Luis Negrón was born in the city of Guayama, Puerto Rico, in 1970. He studied journalism and has written film reviews for major Puerto Rican periodicals including Claridad and El Poeta. Negrón’s work explores the complex intricacies that come with being Latino and identifying as part of the LGBT spectrum, as well as what connects them to others. He has worked extensively in the queer arts community in Puerto Rico, including a founding role in Producciones Mano Santa, which has sponsored cultural and artistic productions over the last ten years. He co-edited Los Otros Cuerpos, an anthology of queer writing from Puerto Rico and the Puerto Rican diaspora.

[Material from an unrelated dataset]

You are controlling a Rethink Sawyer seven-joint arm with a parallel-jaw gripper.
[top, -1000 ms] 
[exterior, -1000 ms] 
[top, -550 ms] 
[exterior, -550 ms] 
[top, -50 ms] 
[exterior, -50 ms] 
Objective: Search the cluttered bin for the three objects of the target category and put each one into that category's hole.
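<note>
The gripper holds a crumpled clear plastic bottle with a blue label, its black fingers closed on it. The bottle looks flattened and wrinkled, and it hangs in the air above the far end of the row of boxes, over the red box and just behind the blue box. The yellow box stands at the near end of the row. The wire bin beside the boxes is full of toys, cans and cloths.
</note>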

Negrón’s work won him the Lambda Literary Award for Gay Fiction at the 26th Lambda Literary Awards in 2014, the first translated work to do so.

Distinguished Professor at the University of California and noted translator of Latin American literature by writers such as Jorge Luis Borges, Guillermo Cabrera Infante, Julio Cortázar and Manuel Puig, Suzanne Jill Levine is Director of Translation Studies at UCSB. A poet and also the author of numerous critical and scholarly works, her books include Untranslatability Goes Global: The Translator’s Dilemma (Routledge, 2018), The Subversive Scribe: Translating Latin American Fiction (Graywolf Press and Dalkey Archive) and Manuel Puig and the Spider Woman: His Life and Fictions (Farrar Straus & Giroux) Among her latest translations is Eduardo Lalo’s USELESSNESS, for the University of Chicago Press, which came out Fall 2017.

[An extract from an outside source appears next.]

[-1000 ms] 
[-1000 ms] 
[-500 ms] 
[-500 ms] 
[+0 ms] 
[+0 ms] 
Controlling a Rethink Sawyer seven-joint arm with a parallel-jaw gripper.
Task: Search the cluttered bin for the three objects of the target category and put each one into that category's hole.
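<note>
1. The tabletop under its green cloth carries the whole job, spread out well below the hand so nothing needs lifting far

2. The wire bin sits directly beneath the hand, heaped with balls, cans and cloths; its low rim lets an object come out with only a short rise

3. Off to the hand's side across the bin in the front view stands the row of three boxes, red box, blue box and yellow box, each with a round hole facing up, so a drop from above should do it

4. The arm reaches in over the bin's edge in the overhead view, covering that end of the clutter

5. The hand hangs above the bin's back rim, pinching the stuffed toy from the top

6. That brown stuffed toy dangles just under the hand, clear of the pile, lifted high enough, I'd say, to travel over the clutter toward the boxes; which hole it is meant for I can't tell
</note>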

April 13, 2018: Anthony Chambers

Tanizaki’s Reader on Style: Theodore Dreiser, National Character, and Translation

Anthony Hood Chambers is a translator of Japanese literature, most notably of fiction by Tanizaki Jun’ichirō, including Naomi and Captain Shigemoto’s Mother; and Ueda Akinari’s Tales of Moonlight and Rain, for which he received the 2007 Japan-United States Friendship Commission Prize for the Translation of Japanese Literature. He has also published translations of Hara Tamiki, Hirano Keiichirō, Kamo no Chōmei, Kanze Kojirō, Kineya Shōjirō, Minakami (Mizukami) Tsutomu, Mishima Yukio, Miyamoto Teru, Natsume Sōseki, Shibusawa Tatsuhiko, Tate Shirō, and Zeami. He is the author of The Secret Window: Ideal Worlds in Tanizaki’s Fiction (1995) and Remembering Tanizaki Jun’ichirō and Matsuko (2017). A Professor Emeritus at Arizona State University, he has also taught at Wesleyan University, the Associated Kyoto Program, and the Kyoto Japan Center.

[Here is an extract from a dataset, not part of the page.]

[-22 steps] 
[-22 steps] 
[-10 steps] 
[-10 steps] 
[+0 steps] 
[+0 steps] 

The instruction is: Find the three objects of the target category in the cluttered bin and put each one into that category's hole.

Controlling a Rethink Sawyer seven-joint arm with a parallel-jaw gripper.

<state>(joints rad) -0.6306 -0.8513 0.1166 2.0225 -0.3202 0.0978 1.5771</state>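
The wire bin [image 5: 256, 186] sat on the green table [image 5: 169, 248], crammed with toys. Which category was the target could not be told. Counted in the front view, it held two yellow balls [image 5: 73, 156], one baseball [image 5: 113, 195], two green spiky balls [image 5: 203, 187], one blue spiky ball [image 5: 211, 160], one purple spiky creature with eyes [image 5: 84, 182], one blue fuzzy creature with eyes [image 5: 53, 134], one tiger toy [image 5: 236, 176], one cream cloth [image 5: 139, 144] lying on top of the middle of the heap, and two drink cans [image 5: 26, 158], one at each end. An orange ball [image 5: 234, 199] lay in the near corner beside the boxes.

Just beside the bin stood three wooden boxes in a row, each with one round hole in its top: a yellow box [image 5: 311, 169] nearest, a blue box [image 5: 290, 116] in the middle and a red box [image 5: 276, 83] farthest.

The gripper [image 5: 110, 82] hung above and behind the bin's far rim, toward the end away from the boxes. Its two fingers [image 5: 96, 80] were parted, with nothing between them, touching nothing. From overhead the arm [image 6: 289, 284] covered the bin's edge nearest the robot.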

April 20, 2018: Lindsey D. Snyder

Surely You Gesture: Translating Shakespeare into American Sign Language

Dr. Lindsey D. Snyder is a ASL interpreter, Shakespeare/Performance studies scholar, and theatre practitioner. She completed her PhD in theatre and performance studies at the University of Maryland, College Park with her dissertation “Sawing the Air Thus: American Sign Language Translations of Shakespeare and the Echoes of Rhetorical Gesture,” which is currently being updated for publication in 2018. This year Lindsey was awarded a short term fellowship with the Folger Shakespeare Library to continue her research on gesture and sign languages  In 2016-2017 she was awarded a Doris Duke Building Demand for the Arts grant in partnership with the American Shakespeare Center working as an Artist in Residence. Lindsey has interpreted countless performances ranging from classical texts to musicals to performance art.  She also works with interpreters as an educator and mentor. Currently, Lindsey is the Director of Education for Faction of Fools Theatre Company, a staff interpreter for the Federal government, and an Adjunct Professor for various universities in the Washington DC area.